[DATA SEGMENT — start]

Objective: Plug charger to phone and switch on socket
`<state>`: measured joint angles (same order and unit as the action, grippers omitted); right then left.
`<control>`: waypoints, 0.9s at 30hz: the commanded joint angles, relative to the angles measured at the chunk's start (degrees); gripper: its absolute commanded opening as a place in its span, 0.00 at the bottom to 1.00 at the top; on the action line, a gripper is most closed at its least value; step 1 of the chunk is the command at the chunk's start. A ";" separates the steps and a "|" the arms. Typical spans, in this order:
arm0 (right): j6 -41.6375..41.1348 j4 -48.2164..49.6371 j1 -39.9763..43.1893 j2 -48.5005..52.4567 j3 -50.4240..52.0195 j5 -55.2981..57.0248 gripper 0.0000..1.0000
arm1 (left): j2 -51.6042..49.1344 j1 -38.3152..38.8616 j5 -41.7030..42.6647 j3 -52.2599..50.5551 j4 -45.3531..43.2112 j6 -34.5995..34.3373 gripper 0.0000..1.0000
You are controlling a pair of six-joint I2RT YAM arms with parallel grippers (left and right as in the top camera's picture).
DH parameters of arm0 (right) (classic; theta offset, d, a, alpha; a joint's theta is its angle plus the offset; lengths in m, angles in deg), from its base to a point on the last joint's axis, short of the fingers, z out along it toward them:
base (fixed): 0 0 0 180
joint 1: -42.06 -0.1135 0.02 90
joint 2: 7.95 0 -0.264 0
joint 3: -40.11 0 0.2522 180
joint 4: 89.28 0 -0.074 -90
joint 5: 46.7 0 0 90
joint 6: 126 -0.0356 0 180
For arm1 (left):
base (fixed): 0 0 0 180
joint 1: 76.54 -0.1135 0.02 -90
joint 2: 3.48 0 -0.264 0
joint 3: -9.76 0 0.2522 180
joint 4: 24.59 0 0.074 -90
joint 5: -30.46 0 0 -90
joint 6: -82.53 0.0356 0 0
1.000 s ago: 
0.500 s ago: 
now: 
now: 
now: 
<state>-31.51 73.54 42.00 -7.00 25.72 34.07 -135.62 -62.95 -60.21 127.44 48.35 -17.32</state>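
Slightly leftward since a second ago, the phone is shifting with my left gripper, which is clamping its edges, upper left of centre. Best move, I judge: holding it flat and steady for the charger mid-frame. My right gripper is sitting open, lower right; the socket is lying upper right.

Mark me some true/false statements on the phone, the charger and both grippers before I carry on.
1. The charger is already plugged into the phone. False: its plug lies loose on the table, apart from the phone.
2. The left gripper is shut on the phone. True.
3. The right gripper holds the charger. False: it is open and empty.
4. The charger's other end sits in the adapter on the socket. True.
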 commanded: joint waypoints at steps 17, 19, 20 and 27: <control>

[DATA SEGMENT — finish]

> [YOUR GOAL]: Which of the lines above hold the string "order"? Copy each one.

> [RESPONSE]:
`<state>`: measured joint angles (same order and unit as the action, grippers omitted); right then left.
`<control>`: waypoints, 0.9s at 30hz: the commanded joint angles, relative to the angles measured at the chunk's start (degrees); gripper: its absolute commanded opening as a place in its span, 0.00 at the bottom to 1.00 at the top; on the action line, a gripper is most closed at its least value; step 1 of the chunk is the command at the chunk's start. A ";" separates the steps and a "|" the arms. Typical spans, in this order:

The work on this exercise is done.